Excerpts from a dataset
BEGIN

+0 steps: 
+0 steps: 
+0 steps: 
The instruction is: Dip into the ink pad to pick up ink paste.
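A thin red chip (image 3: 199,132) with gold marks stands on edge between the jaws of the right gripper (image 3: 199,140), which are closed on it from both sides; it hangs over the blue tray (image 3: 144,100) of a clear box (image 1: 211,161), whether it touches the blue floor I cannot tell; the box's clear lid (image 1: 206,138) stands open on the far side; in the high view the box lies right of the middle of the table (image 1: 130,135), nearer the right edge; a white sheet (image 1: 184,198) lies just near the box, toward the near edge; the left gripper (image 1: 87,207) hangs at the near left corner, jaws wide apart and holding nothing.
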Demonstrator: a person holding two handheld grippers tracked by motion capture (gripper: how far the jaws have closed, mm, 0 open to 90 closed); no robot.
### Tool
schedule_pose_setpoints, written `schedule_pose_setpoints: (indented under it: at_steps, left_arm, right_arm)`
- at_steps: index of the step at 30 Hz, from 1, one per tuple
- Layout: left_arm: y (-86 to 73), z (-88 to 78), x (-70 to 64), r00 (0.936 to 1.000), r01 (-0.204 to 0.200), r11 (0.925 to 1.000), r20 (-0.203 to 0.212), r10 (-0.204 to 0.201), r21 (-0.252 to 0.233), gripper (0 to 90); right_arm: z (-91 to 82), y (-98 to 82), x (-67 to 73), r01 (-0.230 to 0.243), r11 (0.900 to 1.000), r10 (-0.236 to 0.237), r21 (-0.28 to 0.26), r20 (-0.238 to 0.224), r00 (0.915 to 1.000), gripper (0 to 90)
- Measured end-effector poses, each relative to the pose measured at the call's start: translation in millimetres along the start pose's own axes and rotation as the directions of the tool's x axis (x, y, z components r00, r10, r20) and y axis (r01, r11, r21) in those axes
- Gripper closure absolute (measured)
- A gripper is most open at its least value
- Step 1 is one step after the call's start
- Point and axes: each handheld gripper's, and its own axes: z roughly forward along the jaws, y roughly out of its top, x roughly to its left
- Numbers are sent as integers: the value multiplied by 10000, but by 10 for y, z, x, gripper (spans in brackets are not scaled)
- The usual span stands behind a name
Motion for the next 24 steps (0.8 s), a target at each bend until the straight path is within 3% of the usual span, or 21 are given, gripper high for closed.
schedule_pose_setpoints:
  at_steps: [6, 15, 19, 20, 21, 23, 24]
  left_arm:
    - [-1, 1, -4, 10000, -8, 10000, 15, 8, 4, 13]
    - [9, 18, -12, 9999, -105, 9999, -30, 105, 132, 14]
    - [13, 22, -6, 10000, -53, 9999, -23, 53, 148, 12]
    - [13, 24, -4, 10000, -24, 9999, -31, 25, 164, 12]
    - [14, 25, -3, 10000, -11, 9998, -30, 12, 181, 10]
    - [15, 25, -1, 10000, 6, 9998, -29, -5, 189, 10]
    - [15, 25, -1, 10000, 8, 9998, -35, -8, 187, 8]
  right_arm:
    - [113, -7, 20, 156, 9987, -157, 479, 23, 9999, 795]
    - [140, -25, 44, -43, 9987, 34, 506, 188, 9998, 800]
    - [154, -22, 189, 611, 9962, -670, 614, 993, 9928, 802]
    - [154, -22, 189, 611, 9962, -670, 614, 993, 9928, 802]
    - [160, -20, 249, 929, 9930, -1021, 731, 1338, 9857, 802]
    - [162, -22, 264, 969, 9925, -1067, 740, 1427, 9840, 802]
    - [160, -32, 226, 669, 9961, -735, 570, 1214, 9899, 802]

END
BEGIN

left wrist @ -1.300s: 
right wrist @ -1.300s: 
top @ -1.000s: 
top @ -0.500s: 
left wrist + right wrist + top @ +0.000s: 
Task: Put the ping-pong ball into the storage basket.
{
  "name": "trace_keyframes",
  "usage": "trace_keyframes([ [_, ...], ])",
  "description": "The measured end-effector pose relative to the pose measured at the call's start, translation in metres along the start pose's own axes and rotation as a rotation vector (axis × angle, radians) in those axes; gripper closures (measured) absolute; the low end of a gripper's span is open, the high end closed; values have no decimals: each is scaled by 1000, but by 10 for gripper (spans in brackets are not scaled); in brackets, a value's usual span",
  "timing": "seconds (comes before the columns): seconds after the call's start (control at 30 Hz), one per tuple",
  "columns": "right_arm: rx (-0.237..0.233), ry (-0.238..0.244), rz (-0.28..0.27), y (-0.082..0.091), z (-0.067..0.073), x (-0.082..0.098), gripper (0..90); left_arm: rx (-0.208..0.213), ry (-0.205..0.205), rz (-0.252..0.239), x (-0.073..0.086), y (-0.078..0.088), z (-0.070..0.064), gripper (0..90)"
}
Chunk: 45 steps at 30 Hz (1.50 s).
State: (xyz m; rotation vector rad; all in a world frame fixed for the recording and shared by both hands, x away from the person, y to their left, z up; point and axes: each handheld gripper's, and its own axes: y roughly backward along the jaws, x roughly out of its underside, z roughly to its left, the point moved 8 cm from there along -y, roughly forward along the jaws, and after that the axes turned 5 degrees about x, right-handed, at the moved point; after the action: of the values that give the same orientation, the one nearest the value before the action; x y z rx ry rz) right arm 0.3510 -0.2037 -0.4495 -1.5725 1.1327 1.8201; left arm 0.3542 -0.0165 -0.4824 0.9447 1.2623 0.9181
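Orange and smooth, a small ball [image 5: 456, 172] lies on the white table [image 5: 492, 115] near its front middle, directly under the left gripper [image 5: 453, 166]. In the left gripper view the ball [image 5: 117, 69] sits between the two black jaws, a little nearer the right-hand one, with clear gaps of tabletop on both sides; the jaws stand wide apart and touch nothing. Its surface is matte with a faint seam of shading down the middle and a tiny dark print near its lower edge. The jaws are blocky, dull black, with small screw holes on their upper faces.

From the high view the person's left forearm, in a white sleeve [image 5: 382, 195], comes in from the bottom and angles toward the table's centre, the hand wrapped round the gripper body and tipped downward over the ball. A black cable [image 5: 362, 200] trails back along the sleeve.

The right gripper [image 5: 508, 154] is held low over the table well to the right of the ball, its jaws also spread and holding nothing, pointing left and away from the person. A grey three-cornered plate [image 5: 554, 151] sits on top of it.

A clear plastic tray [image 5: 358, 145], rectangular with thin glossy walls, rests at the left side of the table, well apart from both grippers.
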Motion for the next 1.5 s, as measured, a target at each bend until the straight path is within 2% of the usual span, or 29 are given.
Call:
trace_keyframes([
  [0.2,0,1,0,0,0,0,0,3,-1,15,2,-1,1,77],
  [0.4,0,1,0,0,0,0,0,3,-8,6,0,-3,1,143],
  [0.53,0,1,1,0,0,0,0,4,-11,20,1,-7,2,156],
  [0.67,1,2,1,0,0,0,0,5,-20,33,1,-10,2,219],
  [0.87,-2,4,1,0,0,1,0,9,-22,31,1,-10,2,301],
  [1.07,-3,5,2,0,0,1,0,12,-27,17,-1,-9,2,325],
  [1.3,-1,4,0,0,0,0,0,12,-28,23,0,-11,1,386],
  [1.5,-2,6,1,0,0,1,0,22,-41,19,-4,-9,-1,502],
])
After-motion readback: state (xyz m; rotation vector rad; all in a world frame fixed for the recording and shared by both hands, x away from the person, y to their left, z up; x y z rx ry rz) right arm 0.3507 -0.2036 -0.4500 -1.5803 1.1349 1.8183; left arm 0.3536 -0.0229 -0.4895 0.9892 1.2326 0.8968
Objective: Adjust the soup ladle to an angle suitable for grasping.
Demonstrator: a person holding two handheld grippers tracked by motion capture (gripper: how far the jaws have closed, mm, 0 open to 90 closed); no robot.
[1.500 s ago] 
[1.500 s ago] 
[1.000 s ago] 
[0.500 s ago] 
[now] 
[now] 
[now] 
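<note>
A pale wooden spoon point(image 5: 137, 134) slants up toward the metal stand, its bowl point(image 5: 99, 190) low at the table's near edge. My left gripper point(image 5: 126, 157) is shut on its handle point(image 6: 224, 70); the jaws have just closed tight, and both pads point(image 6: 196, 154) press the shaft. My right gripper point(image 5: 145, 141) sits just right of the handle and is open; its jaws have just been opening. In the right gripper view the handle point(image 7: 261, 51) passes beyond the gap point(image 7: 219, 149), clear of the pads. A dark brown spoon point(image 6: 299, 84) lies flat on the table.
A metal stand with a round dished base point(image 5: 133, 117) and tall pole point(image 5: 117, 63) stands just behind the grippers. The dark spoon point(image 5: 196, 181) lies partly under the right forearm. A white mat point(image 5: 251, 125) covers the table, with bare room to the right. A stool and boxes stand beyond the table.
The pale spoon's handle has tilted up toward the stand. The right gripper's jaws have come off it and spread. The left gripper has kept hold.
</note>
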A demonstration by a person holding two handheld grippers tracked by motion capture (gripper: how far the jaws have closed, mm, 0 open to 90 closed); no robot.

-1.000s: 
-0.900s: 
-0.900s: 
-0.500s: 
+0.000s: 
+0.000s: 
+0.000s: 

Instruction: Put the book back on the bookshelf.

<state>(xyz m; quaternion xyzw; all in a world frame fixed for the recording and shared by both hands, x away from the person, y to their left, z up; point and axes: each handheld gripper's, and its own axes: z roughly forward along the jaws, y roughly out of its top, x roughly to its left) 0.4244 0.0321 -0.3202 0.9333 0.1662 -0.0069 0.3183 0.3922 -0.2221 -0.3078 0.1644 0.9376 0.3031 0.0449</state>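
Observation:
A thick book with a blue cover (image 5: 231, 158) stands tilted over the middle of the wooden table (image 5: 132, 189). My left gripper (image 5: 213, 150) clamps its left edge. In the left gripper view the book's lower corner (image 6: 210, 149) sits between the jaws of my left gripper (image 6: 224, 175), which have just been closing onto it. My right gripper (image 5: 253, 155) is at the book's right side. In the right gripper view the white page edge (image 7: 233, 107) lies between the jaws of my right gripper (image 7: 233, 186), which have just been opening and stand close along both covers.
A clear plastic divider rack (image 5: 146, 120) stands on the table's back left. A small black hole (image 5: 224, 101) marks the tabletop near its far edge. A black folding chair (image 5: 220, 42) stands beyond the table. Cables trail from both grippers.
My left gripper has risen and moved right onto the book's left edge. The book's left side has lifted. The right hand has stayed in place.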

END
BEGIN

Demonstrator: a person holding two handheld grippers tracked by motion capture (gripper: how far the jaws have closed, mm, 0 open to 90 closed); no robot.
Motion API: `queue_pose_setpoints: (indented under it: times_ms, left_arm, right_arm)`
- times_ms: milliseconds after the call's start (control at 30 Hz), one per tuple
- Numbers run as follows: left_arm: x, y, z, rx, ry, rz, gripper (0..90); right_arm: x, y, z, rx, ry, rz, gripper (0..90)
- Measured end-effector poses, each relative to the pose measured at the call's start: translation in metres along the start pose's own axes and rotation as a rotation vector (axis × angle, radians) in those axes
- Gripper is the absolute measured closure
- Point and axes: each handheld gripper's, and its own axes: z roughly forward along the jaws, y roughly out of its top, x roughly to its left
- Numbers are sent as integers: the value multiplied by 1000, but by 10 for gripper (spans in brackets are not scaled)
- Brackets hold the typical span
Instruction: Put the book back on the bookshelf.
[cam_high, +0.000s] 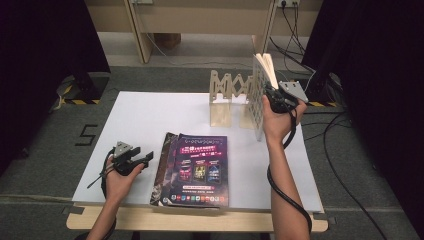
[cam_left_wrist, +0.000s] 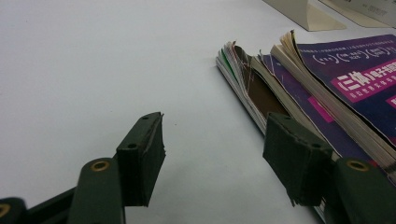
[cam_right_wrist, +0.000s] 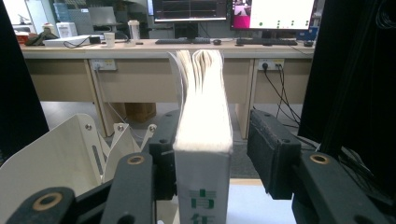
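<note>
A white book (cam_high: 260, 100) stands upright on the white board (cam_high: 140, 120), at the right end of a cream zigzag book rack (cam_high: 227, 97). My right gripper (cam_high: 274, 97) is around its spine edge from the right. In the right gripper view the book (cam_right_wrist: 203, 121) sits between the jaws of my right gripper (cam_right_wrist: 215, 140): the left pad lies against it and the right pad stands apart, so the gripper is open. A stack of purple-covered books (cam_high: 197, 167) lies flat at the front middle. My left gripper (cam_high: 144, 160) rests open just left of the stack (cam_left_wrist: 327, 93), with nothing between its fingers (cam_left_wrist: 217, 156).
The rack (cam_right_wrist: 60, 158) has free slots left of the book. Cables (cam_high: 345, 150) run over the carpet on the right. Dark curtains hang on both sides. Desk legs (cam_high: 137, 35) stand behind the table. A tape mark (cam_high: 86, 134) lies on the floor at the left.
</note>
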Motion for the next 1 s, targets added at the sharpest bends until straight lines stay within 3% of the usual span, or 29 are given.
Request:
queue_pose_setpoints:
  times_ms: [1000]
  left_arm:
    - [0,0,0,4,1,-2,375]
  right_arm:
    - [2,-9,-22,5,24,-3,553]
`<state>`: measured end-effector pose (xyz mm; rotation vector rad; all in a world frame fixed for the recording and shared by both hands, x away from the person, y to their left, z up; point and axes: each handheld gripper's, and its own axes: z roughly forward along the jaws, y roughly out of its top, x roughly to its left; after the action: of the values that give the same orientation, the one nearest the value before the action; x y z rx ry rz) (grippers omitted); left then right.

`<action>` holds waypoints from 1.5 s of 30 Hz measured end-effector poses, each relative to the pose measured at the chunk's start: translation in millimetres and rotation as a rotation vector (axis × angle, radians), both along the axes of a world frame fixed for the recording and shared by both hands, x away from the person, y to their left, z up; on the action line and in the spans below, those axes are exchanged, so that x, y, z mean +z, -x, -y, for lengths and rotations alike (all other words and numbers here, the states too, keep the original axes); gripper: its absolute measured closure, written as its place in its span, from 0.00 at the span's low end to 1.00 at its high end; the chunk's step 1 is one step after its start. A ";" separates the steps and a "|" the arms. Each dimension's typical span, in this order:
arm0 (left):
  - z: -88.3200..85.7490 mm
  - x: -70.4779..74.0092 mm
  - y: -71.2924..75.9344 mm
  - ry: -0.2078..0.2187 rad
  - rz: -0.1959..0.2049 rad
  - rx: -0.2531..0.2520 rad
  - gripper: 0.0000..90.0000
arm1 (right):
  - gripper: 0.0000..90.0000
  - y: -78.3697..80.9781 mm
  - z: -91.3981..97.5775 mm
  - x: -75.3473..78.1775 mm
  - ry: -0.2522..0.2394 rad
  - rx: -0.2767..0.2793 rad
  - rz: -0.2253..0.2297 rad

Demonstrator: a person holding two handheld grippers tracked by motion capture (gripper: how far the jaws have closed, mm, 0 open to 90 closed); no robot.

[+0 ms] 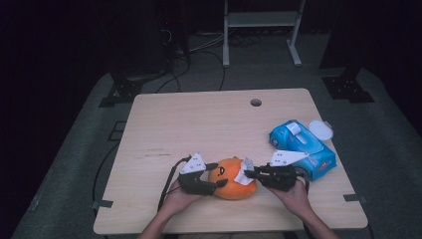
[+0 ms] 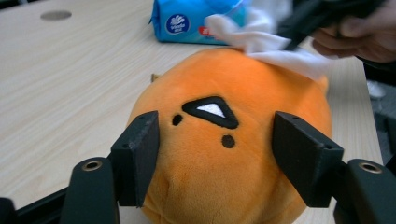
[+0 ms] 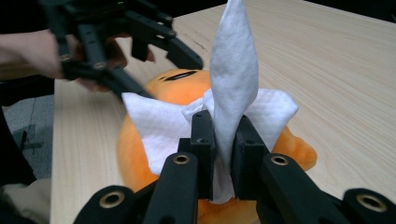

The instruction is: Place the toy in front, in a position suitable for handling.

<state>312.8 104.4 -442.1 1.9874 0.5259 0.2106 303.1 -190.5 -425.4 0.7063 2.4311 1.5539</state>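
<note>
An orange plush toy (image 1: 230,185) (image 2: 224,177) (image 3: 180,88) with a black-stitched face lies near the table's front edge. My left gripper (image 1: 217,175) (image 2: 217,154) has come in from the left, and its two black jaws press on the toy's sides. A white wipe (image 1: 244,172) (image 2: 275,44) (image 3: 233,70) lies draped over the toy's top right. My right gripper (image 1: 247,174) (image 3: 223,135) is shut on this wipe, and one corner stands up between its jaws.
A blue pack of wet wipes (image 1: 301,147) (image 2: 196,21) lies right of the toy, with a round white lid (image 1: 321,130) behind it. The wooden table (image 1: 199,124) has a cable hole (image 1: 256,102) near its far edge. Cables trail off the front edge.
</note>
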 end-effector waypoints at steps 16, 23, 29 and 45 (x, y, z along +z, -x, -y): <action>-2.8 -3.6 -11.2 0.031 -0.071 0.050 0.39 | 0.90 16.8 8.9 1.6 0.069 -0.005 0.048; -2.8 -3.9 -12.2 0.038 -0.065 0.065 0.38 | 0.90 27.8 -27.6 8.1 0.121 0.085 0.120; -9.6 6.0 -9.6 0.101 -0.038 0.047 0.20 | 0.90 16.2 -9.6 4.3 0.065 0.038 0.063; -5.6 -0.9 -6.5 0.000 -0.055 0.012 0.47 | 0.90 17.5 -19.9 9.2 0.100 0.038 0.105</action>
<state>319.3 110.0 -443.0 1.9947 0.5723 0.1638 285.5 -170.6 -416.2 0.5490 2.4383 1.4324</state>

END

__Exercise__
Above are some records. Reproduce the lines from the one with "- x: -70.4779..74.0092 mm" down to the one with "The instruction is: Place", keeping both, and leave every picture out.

__Exercise result__
  - x: -70.4779..74.0092 mm
  - y: -71.2924..75.9344 mm
  - ry: -0.2078..0.2187 rad
  - rz: -0.1959..0.2049 rad
  - rx: -0.2531..0.2520 rad
  - gripper: 0.0000..90.0000
arm1 (right):
  - gripper: 0.0000..90.0000
  - y: -78.3697..80.9781 mm
  - z: -91.3981..97.5775 mm
  - x: -75.3473..78.1775 mm
  - ry: -0.2522..0.2394 rad
  - rx: -0.2767..0.2793 rad
  - rz: -0.2253..0.2297 rad

Demonstrator: a person holding two handheld grippers tracked by motion capture (gripper: how far the jaws have closed, mm, 0 open to 90 closed); no robot.

[+0 ms] 
[+0 ms] 
[+0 ms] 

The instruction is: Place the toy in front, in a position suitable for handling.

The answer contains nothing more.